#### Task directions:
Look through the data below and output, unchanged, every line from the one holding "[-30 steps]" through the one holding "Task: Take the", inclusive. Skip the pictures.

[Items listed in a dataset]
+===+

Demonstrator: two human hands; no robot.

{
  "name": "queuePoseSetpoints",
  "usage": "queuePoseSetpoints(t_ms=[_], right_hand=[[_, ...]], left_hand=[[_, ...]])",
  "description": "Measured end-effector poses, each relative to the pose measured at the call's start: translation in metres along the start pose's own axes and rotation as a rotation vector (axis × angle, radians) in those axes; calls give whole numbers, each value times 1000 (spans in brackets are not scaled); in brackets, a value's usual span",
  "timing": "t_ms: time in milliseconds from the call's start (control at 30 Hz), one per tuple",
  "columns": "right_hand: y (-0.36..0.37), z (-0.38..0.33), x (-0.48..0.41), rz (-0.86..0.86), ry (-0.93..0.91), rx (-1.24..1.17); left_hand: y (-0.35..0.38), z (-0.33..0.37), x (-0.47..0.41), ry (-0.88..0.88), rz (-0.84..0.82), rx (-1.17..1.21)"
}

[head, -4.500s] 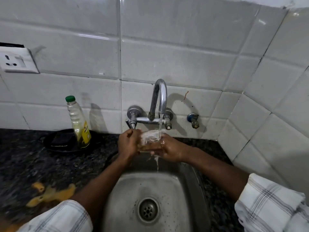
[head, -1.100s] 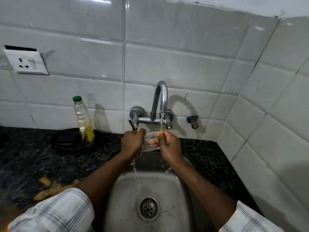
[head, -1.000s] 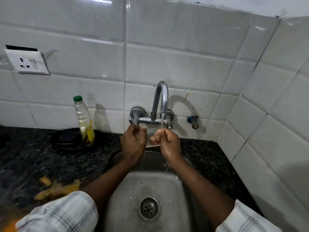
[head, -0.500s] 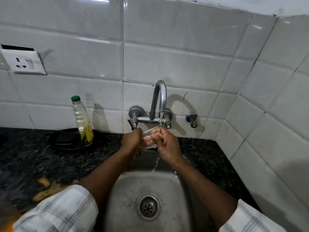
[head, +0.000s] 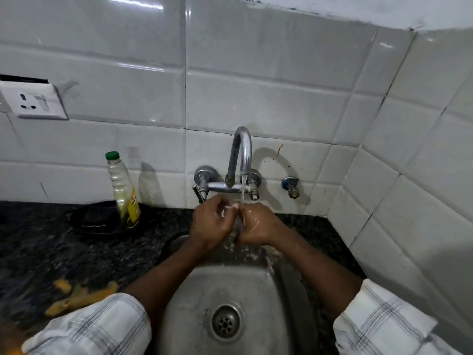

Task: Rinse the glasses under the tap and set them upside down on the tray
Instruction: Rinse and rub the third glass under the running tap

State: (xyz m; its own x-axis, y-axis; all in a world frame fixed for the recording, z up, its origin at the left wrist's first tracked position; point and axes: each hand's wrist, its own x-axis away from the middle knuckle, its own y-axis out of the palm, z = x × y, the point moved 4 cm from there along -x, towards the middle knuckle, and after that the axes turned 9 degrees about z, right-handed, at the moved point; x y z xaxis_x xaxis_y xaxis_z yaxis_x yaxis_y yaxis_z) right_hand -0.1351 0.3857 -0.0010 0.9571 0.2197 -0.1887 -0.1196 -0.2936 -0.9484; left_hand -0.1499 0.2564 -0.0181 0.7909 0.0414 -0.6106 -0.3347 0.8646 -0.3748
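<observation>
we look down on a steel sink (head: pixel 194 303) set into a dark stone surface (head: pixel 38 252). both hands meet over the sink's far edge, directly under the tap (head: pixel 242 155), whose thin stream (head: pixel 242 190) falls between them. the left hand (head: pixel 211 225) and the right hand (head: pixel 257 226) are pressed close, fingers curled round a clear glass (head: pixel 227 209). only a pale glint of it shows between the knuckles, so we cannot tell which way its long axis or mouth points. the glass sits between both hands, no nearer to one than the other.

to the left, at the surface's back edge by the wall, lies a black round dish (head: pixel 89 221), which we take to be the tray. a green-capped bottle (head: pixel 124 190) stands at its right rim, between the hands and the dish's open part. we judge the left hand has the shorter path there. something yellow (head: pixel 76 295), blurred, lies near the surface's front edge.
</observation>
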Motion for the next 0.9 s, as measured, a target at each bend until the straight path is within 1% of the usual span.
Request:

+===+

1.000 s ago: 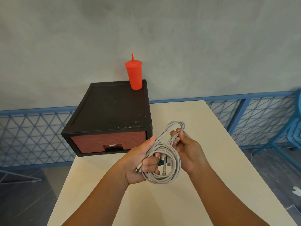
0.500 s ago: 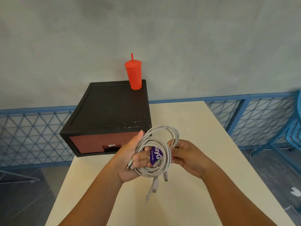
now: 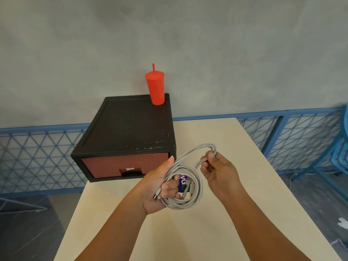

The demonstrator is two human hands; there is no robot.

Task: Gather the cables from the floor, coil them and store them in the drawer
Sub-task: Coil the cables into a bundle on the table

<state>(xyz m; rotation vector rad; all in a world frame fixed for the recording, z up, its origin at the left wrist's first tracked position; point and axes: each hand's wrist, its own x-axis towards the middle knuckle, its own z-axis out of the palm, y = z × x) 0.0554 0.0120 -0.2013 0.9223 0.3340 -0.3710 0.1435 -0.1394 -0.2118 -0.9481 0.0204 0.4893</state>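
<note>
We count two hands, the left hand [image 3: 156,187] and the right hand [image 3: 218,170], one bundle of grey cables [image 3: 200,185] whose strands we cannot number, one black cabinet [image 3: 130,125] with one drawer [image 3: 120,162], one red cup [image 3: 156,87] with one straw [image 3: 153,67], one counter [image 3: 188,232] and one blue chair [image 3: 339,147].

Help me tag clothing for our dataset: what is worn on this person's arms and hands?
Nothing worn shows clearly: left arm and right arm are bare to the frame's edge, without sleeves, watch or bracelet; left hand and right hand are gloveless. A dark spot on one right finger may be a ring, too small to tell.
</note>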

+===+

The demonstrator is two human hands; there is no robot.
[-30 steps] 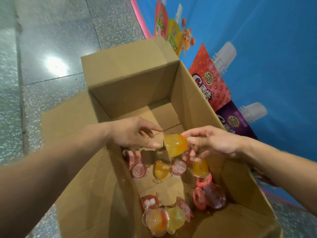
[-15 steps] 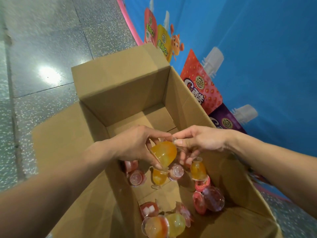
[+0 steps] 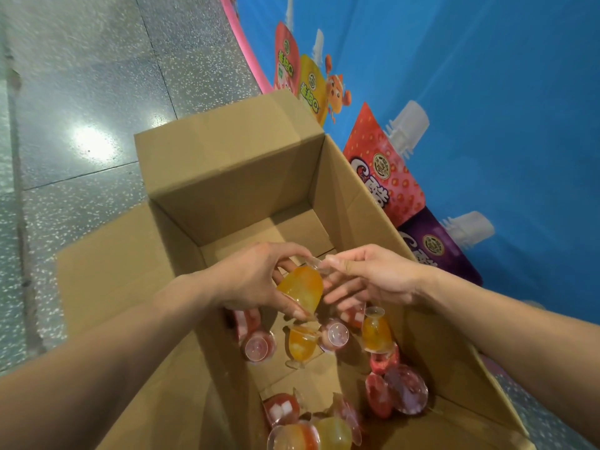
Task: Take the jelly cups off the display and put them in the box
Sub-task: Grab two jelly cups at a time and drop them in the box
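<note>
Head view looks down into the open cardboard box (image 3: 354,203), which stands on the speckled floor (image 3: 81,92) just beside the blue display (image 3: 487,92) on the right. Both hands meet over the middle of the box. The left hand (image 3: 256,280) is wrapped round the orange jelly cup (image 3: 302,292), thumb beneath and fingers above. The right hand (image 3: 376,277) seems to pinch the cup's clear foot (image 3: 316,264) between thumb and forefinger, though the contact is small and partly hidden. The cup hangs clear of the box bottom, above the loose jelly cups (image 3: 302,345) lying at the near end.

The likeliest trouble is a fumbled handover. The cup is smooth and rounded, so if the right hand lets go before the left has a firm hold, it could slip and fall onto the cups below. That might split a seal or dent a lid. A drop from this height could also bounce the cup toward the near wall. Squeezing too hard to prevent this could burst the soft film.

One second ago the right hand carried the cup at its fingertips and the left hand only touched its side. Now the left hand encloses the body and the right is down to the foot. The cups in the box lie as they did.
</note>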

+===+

#### Answer to this problem:
[-30 steps] 
[-15 steps] 
[+0 steps] 
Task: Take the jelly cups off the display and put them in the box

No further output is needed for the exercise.